Reclaiming “Direct Instruction”

After I posted two blogs on authentic literacy instruction (see here and here), several readers tripped over my use of the term “direct instruction.”

Before examining the value in that term (and what it means), let me offer a couple of anecdotes.

While I was teaching high school English, a colleague teaching math had a classroom directly across from my room, separated by a court yard. With, I think, equal parts joking and judgment, that teacher used to say often, “I wish I could teach while sitting at my desk.”

Not unimportant here is the distinct pedagogical differences among math and English teachers—one that I believe we can fairly say is a tension between math teachers being teacher-centered and sequential while English teachers can lean more often toward student-centered and workshop approaches (although my caveat here is that English teachers can be some of the most traditional teachers I have ever met).

In my story above, the math teacher’s comment is an excellent example of the confusion over “direct instruction.” Yes, many people see direct instruction as lecture—thus, mostly if not exclusively teacher-centered with students relatively passive.

For this colleague, my students working in a writing workshop with me responding to drafts, conferencing, and the other purposeful elements of workshopping did not meet her definition of “teaching.”

Another illustrative story involves my daughter.

Her second grade teacher was a colleague of my wife, who teaches PE at the primary school. One day in passing my daughter’s second grade teacher told my wife that my daughter had been doing extremely well on her spelling tests until she began intensive and direct phonics instruction. Since then, she noted, my daughter’s spelling grades had suffered significantly.

This second example represents the ultimate failure of a narrow view of teaching having to be a certain limited type of direct instruction.

Now, when I use the term “direct instruction,” as one person perfectly commented about my blog post, I am addressing purposeful and structured or organized instruction, but I am not using the term as only teacher-centered practices.

To be direct, or purposeful, then, I see teaching as an act with several goals: curricular (including standards and high-stakes tests addressing those standards), disciplinary, and student-centered.

In any given class, teachers must address all three, but pedagogically, teachers often have some degree of autonomy over how to address these goals.

As I champion “direct instruction,” I am cautioning against placing curriculum and discipline above student, but I am also calling for building all instruction on some evidence of need.

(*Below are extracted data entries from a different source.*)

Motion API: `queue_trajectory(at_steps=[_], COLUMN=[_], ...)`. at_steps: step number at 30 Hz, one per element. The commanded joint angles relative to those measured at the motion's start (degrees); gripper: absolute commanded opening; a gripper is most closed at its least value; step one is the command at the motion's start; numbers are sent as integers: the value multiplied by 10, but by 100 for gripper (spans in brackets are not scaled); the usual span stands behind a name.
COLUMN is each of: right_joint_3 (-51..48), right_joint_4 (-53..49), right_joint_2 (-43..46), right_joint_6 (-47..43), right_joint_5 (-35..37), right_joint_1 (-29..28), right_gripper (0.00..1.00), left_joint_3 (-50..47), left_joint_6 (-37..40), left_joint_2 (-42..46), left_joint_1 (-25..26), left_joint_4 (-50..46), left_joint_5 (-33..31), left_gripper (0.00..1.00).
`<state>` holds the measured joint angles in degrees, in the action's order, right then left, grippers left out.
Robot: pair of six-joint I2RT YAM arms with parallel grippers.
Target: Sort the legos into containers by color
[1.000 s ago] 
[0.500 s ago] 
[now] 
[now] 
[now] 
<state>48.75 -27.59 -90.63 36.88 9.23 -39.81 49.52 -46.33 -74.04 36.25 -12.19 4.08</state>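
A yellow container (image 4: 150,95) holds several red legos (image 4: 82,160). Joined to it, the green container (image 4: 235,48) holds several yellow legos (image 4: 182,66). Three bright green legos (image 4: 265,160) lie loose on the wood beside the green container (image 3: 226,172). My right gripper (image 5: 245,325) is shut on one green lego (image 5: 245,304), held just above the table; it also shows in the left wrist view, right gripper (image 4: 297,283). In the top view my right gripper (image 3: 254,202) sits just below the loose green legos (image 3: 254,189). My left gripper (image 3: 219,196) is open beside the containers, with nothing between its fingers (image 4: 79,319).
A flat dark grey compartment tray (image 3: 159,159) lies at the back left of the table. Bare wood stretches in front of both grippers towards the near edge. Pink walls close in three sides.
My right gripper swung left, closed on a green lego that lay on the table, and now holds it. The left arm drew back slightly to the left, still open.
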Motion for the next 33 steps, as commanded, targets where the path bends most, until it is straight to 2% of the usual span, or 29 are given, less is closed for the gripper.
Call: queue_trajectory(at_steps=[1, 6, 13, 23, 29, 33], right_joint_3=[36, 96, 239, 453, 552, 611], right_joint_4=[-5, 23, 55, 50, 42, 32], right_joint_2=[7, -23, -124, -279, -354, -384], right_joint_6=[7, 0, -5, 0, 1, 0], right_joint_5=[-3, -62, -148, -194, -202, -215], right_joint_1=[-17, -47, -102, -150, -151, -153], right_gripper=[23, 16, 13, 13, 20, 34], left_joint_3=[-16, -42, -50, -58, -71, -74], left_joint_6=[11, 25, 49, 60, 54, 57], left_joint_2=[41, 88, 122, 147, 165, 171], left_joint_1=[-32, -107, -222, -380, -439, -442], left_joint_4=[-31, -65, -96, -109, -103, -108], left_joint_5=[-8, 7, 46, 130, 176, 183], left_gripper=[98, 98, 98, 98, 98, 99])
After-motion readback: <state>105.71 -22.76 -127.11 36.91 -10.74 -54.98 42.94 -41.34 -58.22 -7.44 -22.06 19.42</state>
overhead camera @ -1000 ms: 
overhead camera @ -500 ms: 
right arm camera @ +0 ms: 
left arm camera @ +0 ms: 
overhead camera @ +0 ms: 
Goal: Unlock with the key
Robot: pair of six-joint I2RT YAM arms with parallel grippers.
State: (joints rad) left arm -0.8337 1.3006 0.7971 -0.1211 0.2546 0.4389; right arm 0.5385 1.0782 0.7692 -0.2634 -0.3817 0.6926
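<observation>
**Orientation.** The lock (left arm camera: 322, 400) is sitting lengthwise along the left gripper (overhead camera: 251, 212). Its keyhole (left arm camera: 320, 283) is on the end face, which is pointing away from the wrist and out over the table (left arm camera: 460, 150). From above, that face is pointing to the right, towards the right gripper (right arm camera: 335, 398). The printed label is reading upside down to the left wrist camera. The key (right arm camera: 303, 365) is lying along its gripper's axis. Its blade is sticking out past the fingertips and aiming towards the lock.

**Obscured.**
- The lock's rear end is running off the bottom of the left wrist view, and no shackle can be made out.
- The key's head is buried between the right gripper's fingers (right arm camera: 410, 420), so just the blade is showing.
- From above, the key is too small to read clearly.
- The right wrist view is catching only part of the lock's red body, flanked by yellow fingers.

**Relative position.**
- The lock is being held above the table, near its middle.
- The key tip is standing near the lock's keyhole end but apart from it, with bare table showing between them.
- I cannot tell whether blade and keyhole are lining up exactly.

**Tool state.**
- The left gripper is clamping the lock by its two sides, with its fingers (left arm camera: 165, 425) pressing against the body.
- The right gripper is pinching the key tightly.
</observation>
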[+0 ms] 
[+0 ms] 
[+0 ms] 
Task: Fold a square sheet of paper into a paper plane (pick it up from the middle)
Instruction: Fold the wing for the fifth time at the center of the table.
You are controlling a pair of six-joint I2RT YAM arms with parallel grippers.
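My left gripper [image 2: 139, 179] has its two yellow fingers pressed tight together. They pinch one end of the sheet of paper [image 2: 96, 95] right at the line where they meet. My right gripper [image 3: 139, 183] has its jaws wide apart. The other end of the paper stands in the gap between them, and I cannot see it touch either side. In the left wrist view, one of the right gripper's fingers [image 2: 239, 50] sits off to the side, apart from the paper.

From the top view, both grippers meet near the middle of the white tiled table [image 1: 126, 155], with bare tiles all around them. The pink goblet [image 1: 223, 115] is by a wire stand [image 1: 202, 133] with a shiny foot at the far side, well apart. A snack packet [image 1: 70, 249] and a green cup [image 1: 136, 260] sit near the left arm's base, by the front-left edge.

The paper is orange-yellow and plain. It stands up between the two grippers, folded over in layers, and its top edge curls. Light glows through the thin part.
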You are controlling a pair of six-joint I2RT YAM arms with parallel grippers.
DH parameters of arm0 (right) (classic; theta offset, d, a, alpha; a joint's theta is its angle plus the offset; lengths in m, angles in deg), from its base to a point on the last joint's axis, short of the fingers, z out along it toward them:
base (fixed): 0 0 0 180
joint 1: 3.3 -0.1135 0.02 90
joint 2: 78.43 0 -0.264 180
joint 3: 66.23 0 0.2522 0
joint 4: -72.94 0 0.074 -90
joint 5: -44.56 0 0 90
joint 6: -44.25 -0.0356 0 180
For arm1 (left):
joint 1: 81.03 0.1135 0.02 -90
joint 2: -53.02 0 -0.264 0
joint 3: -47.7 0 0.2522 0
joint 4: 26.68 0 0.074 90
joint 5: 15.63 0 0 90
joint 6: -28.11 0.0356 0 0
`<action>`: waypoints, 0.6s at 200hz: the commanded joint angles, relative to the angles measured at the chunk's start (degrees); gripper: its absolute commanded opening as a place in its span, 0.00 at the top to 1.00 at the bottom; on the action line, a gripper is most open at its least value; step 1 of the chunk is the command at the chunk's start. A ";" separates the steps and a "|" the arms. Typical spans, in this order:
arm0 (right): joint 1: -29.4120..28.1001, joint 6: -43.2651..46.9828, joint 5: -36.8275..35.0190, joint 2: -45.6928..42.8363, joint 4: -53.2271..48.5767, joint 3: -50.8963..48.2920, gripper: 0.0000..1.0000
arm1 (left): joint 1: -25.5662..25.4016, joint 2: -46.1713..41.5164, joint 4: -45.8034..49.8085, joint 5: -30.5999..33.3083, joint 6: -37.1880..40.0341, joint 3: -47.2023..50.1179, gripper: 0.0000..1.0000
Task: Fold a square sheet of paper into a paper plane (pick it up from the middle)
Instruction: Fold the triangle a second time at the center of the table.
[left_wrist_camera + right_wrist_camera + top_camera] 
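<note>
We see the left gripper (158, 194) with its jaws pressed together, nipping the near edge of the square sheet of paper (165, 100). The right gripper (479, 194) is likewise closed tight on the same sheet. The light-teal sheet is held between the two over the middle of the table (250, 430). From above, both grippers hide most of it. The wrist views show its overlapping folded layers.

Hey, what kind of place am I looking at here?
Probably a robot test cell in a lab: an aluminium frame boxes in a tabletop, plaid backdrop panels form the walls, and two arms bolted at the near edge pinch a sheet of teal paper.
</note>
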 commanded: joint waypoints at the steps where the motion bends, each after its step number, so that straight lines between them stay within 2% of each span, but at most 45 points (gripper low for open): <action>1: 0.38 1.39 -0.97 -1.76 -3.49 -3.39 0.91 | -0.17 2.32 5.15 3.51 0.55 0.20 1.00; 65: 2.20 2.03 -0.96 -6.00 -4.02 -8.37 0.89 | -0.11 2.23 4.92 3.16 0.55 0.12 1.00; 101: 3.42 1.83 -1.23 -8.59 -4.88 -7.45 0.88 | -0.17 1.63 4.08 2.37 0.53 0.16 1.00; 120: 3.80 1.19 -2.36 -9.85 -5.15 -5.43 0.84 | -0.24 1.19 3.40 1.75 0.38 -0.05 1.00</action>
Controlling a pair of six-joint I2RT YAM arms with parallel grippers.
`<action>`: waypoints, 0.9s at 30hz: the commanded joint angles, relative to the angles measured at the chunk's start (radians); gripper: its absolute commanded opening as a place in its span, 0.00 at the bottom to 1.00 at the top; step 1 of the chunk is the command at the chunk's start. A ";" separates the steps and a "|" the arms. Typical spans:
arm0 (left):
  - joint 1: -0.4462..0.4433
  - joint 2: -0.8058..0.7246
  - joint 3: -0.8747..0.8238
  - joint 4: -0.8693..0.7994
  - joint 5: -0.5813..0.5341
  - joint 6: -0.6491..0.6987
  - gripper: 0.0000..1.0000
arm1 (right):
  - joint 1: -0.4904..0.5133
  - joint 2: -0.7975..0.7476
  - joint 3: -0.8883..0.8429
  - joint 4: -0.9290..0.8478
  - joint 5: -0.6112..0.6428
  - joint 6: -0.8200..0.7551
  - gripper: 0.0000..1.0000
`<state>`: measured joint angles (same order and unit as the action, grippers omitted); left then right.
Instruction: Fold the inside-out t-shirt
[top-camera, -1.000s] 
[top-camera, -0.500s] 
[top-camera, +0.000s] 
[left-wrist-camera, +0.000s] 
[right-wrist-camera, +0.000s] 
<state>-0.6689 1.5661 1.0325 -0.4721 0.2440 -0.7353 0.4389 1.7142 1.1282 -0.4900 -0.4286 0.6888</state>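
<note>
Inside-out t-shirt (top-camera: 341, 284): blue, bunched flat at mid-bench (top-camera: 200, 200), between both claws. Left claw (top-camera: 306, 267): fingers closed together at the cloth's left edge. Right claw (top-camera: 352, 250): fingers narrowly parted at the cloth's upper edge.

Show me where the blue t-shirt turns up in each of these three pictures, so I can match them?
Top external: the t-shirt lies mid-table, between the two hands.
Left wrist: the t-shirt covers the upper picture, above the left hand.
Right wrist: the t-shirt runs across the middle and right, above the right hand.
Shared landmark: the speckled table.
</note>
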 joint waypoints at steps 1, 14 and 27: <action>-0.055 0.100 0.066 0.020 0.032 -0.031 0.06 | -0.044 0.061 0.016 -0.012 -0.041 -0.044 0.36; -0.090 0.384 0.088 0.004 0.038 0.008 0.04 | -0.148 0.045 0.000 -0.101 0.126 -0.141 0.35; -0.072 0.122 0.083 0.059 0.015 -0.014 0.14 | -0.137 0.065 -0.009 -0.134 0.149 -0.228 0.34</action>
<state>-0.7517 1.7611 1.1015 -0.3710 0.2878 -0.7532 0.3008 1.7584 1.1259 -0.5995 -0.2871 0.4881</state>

Curriculum guides and standards justify a need; the discipline (ELA as literacy, literature, and composition) justifies a need; and students come to all courses with needs.

“Direct instruction,” then, is purposeful and organized teaching targeting one or all of these needs.

As a critical constructivist, I maintain that we must start with allowing students to produce artifacts demonstrating what they know, what they don’t know, and what they are confused about in the context of our curricular and disciplinary obligations.

Direct instruction is simply teaching with purpose to address those needs.

A failed view of direct instruction is grounded in covering the curriculum or the obligations of the discipline regardless of the students in the course.

Teaching algebra sequentially, likely with the textbook determining the structure, in order to document that you taught algebra; teaching a phonics program, again, in order to document that you taught reading—this is the failure of a narrow view of “direct instruction” that supplants the needs of the students with the needs of curriculum and the discipline.

If and when a child is spelling and decoding well, to go over phonics is a waste of time, but also very likely harmful—just as many studies of isolated grammar instruction show students becoming more apt to make “errors” after the instruction.

So here we can begin to unpack that the problem is not with “direct,” but with “isolated.”

The problem is with teaching the discipline, teaching a program, teaching to the standards and/or high-stakes tests instead of teaching students.

I am advocating for direct instruction built primarily on student needs—purposeful and structured lessons designed after gathering evidence of student strengths, weaknesses, and confusions.

And I must stress that my argument here is wonderfully confronted and unpacked by Lisa Delpit, who came to this debate because she recognized the other side of the coin I haven’t addressed yet: so-called student-centered practices that cheat students (mostly our vulnerable populations of students) by misunderstanding the role of direct instruction, by misreading progressive and critical practices as “naturalistic” or unstructured.

Writing and reading workshop are not about giving students free time to read and write; workshops are about time, ownership, and response that is purposeful and structured.

Student-centered practices are not about letting children do whatever the hell they want.

As Delpit has addressed, that isn’t teaching, and it certainly cheats students in similar ways that bullheaded and narrow uses of teacher-centered practices harm students.

If a teacher isn’t guided by needs and grounding class time in purpose, that teacher isn’t teaching.

But until you have a real breathing student in front of you, you cannot predict what that direct (purposeful) instruction will (should) look like.

Ultimately, I believe narrow uses of the term “direct instruction” are designed to shame student-centered and critical educators.

I refuse to play that game because I am directly (purposefully) teaching when I place the needs of my students before but not exclusive of the needs of the curriculum and the discipline.

And, yes, while I also hope someday more teachers can teach while sitting at their desks, I am more concerned about how we can come to embrace teaching as purposeful and structured without reducing it to a technocratic nightmare for both teachers and students.